Eu pago o pedreiro da reforma do meu apartamento e digo como quero, mas ele me diz o que nao fica legal e o que ele nao quer fazer porque vai ficar ruim e ele nao quer se comprometer. Isso é respeito ao profissional, ele sabe fazer, eu, so acho que fica legal..
eh isso.. um abraco a todos
Gostei do artigo! (Apesar de retratar a dura realidade… Ou especialmente por isto!)

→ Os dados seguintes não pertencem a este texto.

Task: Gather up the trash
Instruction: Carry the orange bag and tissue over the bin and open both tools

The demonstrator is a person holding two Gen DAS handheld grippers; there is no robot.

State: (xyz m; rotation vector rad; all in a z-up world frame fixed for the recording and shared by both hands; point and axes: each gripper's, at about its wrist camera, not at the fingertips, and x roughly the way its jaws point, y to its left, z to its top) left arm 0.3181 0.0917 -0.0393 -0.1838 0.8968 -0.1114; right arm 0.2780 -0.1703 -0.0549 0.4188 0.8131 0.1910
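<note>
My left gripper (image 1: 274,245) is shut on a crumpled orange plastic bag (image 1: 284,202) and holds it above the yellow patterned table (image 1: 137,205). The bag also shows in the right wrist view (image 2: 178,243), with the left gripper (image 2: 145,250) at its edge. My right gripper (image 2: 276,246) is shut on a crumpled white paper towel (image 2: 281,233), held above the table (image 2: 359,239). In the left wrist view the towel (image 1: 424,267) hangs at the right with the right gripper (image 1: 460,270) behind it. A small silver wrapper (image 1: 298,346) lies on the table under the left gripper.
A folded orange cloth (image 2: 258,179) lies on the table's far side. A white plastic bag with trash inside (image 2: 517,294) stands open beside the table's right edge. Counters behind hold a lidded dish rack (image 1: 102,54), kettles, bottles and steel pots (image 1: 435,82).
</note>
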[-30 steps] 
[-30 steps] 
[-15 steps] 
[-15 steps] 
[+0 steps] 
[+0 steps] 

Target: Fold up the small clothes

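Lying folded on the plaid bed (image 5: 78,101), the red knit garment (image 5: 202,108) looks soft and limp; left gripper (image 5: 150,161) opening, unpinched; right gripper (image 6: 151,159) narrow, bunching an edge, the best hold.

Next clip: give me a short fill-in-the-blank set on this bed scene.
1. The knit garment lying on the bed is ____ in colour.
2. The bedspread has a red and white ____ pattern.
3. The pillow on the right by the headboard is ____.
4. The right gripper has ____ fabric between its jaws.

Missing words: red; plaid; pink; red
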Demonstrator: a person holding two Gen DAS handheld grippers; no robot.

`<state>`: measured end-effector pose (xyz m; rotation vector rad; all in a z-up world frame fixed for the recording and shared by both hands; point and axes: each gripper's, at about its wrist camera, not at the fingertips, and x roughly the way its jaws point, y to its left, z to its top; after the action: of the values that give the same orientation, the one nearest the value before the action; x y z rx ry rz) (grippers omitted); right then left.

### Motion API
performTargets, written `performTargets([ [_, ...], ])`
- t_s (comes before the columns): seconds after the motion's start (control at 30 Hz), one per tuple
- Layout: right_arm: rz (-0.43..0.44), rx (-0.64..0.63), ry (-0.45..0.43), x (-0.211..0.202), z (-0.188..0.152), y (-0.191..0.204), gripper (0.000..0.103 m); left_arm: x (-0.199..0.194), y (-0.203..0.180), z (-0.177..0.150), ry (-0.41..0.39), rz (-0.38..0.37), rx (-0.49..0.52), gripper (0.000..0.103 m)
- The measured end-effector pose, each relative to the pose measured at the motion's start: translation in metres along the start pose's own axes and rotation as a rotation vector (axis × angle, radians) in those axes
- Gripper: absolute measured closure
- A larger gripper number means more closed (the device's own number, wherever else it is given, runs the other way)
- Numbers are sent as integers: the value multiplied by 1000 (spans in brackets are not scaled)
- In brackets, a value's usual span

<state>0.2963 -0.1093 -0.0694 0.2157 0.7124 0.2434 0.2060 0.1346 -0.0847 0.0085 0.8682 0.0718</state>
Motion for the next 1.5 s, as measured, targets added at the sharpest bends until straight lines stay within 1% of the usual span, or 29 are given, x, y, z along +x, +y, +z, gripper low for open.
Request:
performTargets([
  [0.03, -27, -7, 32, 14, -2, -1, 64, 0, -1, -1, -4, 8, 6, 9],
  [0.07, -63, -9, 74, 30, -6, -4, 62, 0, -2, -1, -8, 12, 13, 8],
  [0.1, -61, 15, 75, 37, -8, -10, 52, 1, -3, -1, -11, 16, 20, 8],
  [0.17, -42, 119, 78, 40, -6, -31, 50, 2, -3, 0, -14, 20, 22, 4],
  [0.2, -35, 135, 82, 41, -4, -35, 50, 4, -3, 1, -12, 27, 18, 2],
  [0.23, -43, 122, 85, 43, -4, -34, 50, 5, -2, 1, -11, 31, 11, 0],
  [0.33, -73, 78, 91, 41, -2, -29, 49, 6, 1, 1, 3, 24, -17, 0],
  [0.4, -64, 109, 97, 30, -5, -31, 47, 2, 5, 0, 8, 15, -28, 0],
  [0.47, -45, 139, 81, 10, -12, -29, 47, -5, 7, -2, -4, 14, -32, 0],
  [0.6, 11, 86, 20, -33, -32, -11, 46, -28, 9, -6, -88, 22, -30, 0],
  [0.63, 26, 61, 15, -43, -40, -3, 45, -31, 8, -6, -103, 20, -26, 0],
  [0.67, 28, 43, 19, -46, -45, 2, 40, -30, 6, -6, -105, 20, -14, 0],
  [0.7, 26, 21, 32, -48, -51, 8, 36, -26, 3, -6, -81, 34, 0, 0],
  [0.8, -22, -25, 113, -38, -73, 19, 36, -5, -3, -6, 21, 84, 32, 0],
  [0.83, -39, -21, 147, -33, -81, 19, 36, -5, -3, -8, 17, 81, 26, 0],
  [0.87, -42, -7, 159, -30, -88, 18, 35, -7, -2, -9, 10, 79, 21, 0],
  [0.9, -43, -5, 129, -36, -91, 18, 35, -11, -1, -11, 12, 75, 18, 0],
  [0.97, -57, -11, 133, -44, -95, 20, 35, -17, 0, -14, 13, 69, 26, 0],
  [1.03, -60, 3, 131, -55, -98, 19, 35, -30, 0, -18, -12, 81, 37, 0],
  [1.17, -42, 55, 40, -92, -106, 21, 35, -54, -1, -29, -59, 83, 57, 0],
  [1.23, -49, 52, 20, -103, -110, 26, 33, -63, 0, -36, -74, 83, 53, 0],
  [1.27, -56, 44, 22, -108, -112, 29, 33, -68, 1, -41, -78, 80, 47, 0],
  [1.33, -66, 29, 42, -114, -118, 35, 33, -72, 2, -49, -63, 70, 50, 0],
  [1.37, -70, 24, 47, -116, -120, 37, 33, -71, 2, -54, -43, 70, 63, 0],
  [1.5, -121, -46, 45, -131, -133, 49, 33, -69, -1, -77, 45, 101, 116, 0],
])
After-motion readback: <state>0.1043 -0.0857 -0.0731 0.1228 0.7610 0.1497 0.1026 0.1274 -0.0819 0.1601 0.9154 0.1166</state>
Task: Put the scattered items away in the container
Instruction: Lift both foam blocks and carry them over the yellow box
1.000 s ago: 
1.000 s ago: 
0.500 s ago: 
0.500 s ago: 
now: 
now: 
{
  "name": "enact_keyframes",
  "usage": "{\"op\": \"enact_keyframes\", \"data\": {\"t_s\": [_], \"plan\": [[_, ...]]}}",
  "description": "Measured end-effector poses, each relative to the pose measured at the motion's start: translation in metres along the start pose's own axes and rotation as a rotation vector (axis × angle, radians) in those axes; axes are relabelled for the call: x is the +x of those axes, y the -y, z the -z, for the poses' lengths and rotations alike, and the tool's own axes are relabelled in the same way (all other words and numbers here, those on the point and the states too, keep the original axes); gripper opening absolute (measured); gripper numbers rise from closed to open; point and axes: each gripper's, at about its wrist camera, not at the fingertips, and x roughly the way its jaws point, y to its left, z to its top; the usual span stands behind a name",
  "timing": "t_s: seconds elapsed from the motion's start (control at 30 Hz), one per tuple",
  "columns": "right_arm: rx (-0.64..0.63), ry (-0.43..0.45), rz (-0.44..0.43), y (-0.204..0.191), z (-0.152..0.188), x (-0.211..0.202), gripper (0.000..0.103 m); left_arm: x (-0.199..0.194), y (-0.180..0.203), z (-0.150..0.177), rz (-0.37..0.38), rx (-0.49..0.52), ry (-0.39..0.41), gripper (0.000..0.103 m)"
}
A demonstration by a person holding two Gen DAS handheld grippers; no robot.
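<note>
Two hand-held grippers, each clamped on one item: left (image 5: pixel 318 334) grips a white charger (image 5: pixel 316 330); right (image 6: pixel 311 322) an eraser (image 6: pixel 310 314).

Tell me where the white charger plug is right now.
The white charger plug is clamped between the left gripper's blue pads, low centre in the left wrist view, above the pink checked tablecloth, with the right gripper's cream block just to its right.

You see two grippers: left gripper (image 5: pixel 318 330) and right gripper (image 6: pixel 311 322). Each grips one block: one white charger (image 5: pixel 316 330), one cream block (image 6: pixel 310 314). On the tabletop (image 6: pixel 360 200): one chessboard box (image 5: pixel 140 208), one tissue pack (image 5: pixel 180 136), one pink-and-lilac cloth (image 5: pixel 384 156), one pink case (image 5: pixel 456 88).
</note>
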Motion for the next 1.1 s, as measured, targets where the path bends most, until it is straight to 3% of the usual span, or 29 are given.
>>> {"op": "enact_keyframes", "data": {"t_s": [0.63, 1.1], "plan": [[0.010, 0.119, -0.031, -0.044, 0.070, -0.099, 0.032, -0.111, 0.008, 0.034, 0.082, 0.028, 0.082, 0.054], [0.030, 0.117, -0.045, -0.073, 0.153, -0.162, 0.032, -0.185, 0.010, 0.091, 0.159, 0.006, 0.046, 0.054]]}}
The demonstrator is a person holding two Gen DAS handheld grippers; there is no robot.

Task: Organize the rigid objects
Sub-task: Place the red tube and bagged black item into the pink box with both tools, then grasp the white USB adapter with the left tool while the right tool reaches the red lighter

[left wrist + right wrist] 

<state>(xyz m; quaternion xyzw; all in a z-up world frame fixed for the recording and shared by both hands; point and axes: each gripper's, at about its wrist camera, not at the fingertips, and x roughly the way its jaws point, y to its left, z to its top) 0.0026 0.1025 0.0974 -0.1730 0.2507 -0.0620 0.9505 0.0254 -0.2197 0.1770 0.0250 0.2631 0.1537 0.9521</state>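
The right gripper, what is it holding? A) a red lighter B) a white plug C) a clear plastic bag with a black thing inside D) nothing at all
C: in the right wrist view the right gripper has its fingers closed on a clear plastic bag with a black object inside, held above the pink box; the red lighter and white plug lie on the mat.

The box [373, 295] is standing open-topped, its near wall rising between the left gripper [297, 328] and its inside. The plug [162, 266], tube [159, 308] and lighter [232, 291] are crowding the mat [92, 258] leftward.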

Apenas um detalhe (afinal, o diabo mora nos detalhes!): 30 segundos com 20% de desconto é igual a 24 segundos…
Saudações!!
Realmente existem inúmeros profissionais que não cumprem seu papel de tomadores de decisão, seja por insegurança, falta de conhecimento ou mesmo incompetência. Logicamente, isso traz problemas para agências e demais parceiros. Mas é preciso entender que em grandes organizações, muitas vezes as pessoas (teoricamente) responsáveis por aprovações de campanhas, na prática, não possuem tal alçada. Estruturas organizacionais engessadas, excesso de hierarquização e gestão centralizadora são comuns, especialmente em grandes empresas familiares. Isso tolhe e angustia os profissionais de marketing. Assim, a análise sobre essa questão não deveria ser feita de uma maneira passional, simplista e unilateral.
zeca, queria eu ter escrito a parte sobre a tomada de decisão neste artigo =) tanto a semelhança com meu dia-a-dia.
está ótima e, infelizmente, reflete uma realidade bastante comum.
Uma dura realidade.
o pior é que o assunto se estende a pequenas empresas também. Muitas vezes o trabalho fica parado pelo simples fato de o cliente não enviar ou tomar uma decisão quanto a um pequeno texto, ou uma simples foto. E ai recebemos um telefonema do dono, diretor ou como queira chamar, perguntando porque o site não foi publicado ainda.
E com a maior paciência temos que explicar…
Muito bom o seu ponto de vista. Acredito que os profissionais de publicidade são pessoas menosprezadas na maioria das vezes, o que vem a ser um prejuízo para as empresas que os contratam, pois se privam de pontos de vista inteligentes e abrangentes. A cultura acumulada sobre vários assuntos nesses profissionais é muito rica. Quando uma empresa contrata um publicitário creio que deve estar interessada nesse rico material e não somente em algumas habilidades de manuseio de texto e imagem.
Eu creio que nós publicitários devemos deixar que somos muito mais úteis quando gozamos de confiança e que nós a merecemos. Isso não é um capricho, é uma premissa para que as coisas dêem certo.
Idem para o design. Salvo algumas outras peculiaridades, as coisas são iguais.
E o pior é, quando é pra dizer se está bonito ou tem que trocar de cor, toda a empresa se mobiliza (de CEO a assessorista).
Artigo realista, simplesmente isso.
Parabéns.
Espetacular o artigo!
Infelizmente, gasta-se mais tempo usando técnicas de negociação com cliente e patotas desatualizadas da agência, do que a técnica e o cultivo de experiência compartilhada.
É xingamento preencher um briefing, um horror explicar a diferença entre um site e um hotsite. E aii de se explanar Arquitetura de Informação …
Planejamento ??? Pra quê ??
Diplomacia, voltinha no elevador e perseverança, amigo. Ainda bem que amamos a publicidade.